Jimmy Wales wrote:
Anthony DiPierro wrote:
Yes, it won't necessarily lower the workload, but it would certainly improve the quality of our articles.
Mgm
How? The quality of the articles is exactly equal if someone puts them into a queue and you delete it or someone creates it and you delete it.
Without making any comment on the merits of the specific proposal at hand (it sounds great to me, but then again I haven't thought it through enough yet), I can answer this question...
The question is what happens in the case of an overlooked article? What happens when the New Pages Patrollers get behind or there is a gap in coverage?

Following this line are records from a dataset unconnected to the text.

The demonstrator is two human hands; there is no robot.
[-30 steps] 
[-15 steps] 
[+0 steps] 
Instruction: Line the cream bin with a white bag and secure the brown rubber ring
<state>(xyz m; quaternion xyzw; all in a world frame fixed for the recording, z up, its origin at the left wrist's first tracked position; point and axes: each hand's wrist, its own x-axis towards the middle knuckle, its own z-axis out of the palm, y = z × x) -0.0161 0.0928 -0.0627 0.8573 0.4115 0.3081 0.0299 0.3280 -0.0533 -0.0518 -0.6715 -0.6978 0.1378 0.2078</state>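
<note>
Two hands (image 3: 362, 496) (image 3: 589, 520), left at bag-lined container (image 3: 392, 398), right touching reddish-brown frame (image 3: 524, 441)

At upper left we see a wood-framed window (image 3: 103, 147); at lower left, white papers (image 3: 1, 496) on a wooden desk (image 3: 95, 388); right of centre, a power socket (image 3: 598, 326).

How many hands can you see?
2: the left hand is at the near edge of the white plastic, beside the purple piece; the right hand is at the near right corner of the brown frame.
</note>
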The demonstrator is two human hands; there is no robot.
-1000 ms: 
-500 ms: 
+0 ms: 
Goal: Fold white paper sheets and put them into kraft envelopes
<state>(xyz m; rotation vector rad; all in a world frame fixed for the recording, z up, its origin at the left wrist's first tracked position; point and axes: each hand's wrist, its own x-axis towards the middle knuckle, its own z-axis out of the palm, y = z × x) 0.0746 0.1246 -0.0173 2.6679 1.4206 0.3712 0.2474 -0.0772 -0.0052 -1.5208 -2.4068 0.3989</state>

The default failure mode of the patrolling process today says "Anything we don't look at, we assume is good enough to go on the site" -> Seigenthaler. The proposed failure mode of the patrolling process says "Anything we don't look at, we leave it in the queue until someone gets around to it." If the queue of new articles by newbies is time-stamp sorted, then we will often be only a few minutes behind, sometimes maybe an hour.
Now, this need not necessarily be done with a queue or a gateway model. Another idea in the same general area is the long-desired 'check off' model for collaborative RC/new pages patrolling.
As I already offered somewhere else, I could modify my "Tasks" extension to * automatically flag every new article with a "checkme" task * automatically flag edits that delete a huge amount of text with a "check for vandalism" task These are just examples, I could add lots more here (low "[[" to bytes ratio = unwikified :-)
If I add this, some assurance that the extension would be used some day would be nice, though. I'll probably end up rewriting the validation feature, and the stable version feature seems to be obsolete due to parallel development. Please, not again.